I was lucky this summer to get to go home for almost two whole weeks. I’ve always been grateful to be able to go back home in a way that few of my friends can. My mother still lives in my childhood home, and when I arrive, I carry my suitcase up the stairs and put it in my childhood bedroom, where the same bedroom furniture set remains.
When I have just a few days, it can be hard to mentally pull myself away from my big city life. But when I have a little longer, home is the place that grounds me, that provides distance from my day-to-day battles, and a vantage point from which to view my life.
This summer’s trip was more emotionally packed than usual. For one thing, I attended a high school reunion — which was predictably disorienting. Some acquaintances looked so different from high school that I only recognized them because of their name tags. Others seemed to look exactly like they did in high school. We spent a lot of time exclaiming to each other how we looked just the same, but then someone played a slideshow of pictures and it became abundantly clear that no one looks like they did in high school, because we looked like children.

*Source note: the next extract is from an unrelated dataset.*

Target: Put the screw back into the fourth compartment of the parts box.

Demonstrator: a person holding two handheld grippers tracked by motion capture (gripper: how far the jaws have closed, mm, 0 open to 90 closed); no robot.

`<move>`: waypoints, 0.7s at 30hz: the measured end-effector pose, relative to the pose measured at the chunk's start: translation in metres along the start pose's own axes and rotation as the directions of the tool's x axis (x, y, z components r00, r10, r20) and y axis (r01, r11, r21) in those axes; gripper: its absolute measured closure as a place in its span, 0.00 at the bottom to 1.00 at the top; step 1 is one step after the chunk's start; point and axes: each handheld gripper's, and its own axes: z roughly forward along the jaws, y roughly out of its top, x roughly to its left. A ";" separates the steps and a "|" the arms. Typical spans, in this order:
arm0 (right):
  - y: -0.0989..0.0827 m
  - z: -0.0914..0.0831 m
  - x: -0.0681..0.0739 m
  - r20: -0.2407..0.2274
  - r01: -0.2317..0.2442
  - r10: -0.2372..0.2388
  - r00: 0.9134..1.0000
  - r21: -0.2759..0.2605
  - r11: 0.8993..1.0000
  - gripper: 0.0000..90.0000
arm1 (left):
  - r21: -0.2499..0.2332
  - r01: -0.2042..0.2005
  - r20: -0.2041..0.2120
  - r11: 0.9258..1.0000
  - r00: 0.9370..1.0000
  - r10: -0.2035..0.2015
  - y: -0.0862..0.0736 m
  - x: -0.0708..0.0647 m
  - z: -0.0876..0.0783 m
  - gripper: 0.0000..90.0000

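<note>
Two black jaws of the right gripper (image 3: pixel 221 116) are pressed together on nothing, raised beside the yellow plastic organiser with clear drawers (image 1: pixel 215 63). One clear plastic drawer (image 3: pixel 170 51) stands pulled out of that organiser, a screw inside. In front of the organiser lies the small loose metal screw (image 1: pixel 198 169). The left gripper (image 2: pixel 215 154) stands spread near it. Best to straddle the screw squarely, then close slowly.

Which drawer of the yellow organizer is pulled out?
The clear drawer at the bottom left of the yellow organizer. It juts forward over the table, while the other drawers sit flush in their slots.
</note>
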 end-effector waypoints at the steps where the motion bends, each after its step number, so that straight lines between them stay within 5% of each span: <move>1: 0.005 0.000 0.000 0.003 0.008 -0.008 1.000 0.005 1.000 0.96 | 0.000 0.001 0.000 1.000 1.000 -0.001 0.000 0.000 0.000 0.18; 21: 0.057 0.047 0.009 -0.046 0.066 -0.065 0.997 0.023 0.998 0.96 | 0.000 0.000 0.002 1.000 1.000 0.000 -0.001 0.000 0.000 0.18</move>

There was a table in the back dedicated to the pictures of fellow classmates who will never look as old as we do. Military service, suicide, cancer.
I also met people at the reunion for the first time. These weren’t spouses or partners, they were people who’d gone to my school for the same three years I did, and I had never met. What was I so involved with that I never once noticed this person? I wondered.
At the beginning of the first night, I felt distant and awkward. Conversations with my old classmates felt painfully like conversations I have all the time with strangers. By the end of the second night however, I was feeling nostalgic and close to my old friends and acquaintances. This person is so cool! I thought, as we had drunken conversations in the finished basement of a couple who married after high school and have a kid looking at colleges. If I just led a different life, lived in a different city –we would still be friends who hang out all the time!
But the reunion was just a start to my jaunt down memory lane. Because on the first night of the reunion, as I wandered around outside the American Legion hall trying to move past the awkward phase, I checked my phone and found a message from an old boyfriend who I hadn’t heard from in years. He was writing because a mutual friend — someone we’d worked with — even shared a house with for a short while — had suffered a stroke. A day later the friend died. My old boyfriend sent me a photo of the three of us at some bar that neither of us could identify. In the photo we looked so fresh-faced and innocent, I wanted to reach out and pet us. But I couldn’t remember the evening at all, or even guess what we might have talked about that night.
A few days later, a writing partner called to say that a fellow writer — who had been a mentor and helper on our project– had also died of a sudden stroke.
On Sunday, I looked in the local paper and saw that there was memorial service for the former artistic director of the local theatre company where I’d interned the summers after my last year of high school and first year of college, so I went. I entered another room full of round tables and chairs occupied by people with faces and names I hadn’t seen for years. As with my first meeting of my high school friends, I felt happy to see them, and at the same time separated by glass.
To hammer home any themes that might be emerging, for the two weeks I was home, I stayed up late each night and binged episodes of Six Feet Under (which I recommend if, like me, you missed it when it aired). It’s about a family who runs a funeral home. Each episode begins with somebody dying, but for the most part, the people who die are not main characters so the show is not as depressing as it sounds. Although also, it is, because it is about people yearning for connection and never quite finding it. And then, before they have finished looking — they die.